In some embodiments, the obtaining unit 301 is further configured to obtain a first training data set; the first training data set comprises a plurality of sample pavement images, and the plurality of sample pavement images respectively correspond to environmental parameter labels; the processing unit 302 is further configured to train an initial first detection model according to the first training data set, so as to obtain the first detection model; wherein initial model parameters of the initial first detection model are determined based on initial model parameters of the second detection model.
In some embodiments, the processing unit 302 is further to: determining the model precision of the first detection model according to a first test data set; the first test data set comprises a plurality of test pavement images, and the plurality of test pavement images respectively correspond to environmental parameter labels; determining the model precision of the second detection model according to the second test data set; the second test data set comprises a plurality of test pavement images, and the plurality of test pavement images respectively correspond to breakage detection result labels; and determining the preset model parameter association relation according to the precision of the first detection model, the precision of the second detection model and the environment parameter labels and damage detection result labels respectively corresponding to the plurality of test pavement images.

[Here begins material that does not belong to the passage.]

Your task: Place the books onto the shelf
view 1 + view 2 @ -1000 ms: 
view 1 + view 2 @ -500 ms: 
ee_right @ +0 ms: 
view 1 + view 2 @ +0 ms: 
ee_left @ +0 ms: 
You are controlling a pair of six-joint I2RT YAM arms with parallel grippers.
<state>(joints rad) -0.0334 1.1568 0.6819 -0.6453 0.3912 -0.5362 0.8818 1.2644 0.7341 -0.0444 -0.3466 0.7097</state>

In some embodiments, the processing unit 302 is further to: if the precision of the first detection model is greater than or equal to that of the second detection model, determining a first influence value of the environmental parameter labels respectively corresponding to the plurality of test pavement images on the damage detection result labels respectively corresponding to the plurality of test pavement images; determining a first impact weight of an environmental parameter on a model parameter of the second detection model based on the first impact value; determining a second impact weight based on a precision difference between the precision of the first detection model and the precision of the second detection model; determining influence weight values of environment parameter labels corresponding to the plurality of test pavement images respectively based on the first influence weight and the second influence weight; and determining the preset model parameter association relation according to the influence weight value and the environment parameter labels respectively corresponding to the plurality of test pavement images.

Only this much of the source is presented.